Do hedge funds have a place in retail investment portfolios?
Page 1 of 1
There is growing uptake of hedge funds among retail investors in some markets, and Australians may follow suit.
In our current period of financial market volatility and low interest rates, many Australian retail investors are hunting high and low for sources of return.
Increasingly, we're seeing mention of hedge funds--traditionally institutionally-focused products--and their appeal for retail investors. But are they suitable for your portfolio?
Of course, the answer to this question depends on your individual circumstances. However, Craig Stanford, head of alternative investments, Morningstar Investment Management, believes they have a lot to offer individual investors, if used carefully.
"Absolutely. The key problem with most portfolios--from the largest institutions down to the small mum and dad investors, is that they're overexposed to equities and equity-like risk.
"Even in a balanced portfolio, which has some exposure to fixed income and other investments, even though only 60 to 70 per cent of capital Is allocated to equities, they can contribute as much as 90 per cent of the portfolio risk because equities are so much more volatile than fixed income, at least three-times as volatile.
"That's the key problem we see with most portfolios today…it makes sense to diversify some of that risk away," Stanford says.
Retail hedge funds are becoming increasingly popular abroad. Europe's UCITS and the 40 Act mutual funds in the US are two examples he mentions.
"But the problem with a lot of them is that they are quite constrained--there might be limits on the leverage they can use, or what they can short, or how they can short…for instance, they might not be able to hold commodities.
"For the managers we tend to use, we prefer the least constrained managers possible, because we can do the research and manage those risks ourselves," Stanford says.
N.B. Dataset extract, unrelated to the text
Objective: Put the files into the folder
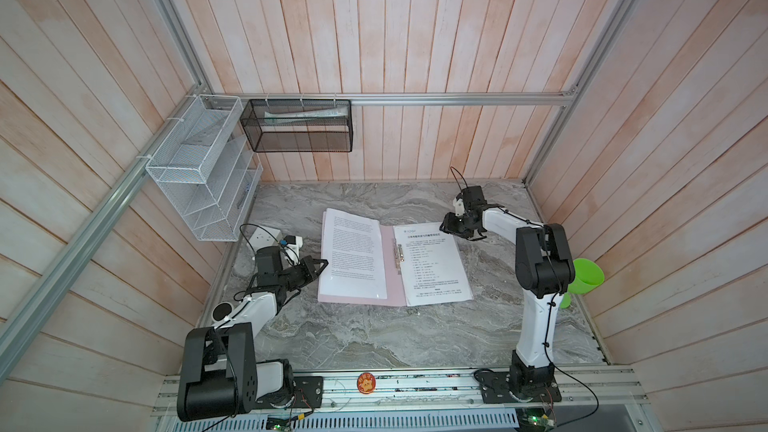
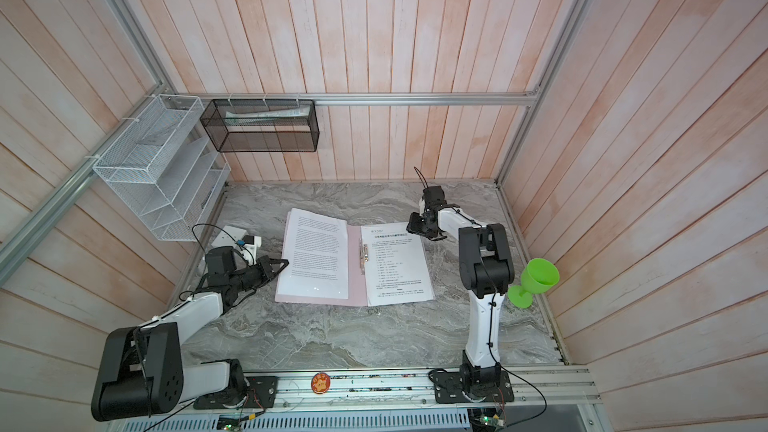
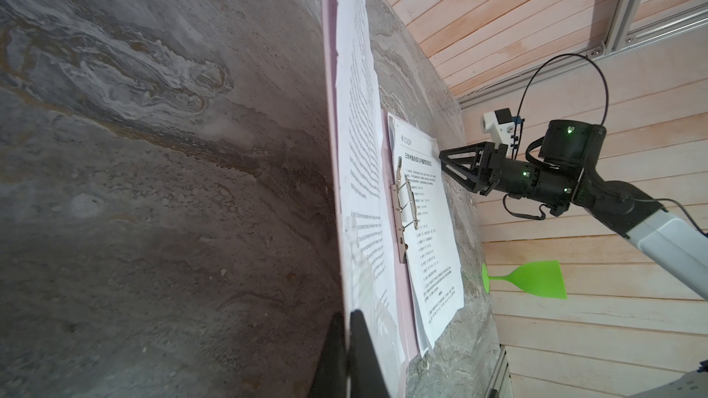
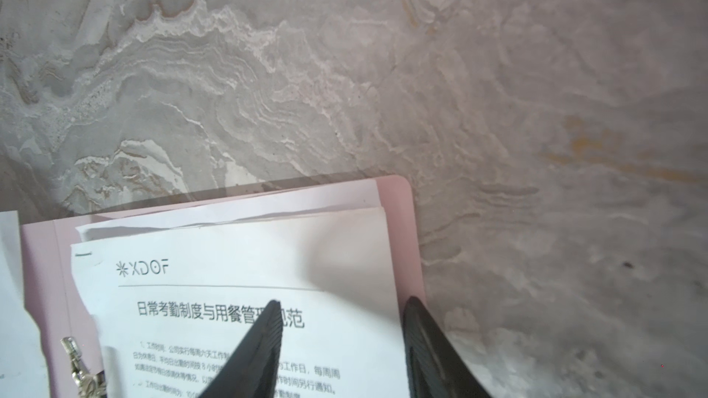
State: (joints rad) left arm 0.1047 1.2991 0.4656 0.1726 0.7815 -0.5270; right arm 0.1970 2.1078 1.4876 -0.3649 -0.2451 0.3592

Short-selling is a key component of hedge funds.
"Hedge fund managers want to target their risk-taking to areas they feel they are best suited to, or that they know the most about. They want to remove the impact of market events, or stuff that they're not really able to control that well.
"Someone running a hedge fund doesn't want to run the market risk, so they sell short--either equities indices, to reduce their market impact, or a specific company which they think will not do well, or which they think will not do as well as some of the companies in which they are long," Stanford says.
As an example, he refers to the potential to go long ANZ Bank, if you think it's going to outperform other Australian banks, while shorting the Australian financials index.
"It's really about focusing your bets, removing that industry or market risk and increasing exposure to what you want…it's about generating returns when things go down, not just when they go up," he says.
However, he emphasises the importance of knowledge and experience for investors considering playing in this space.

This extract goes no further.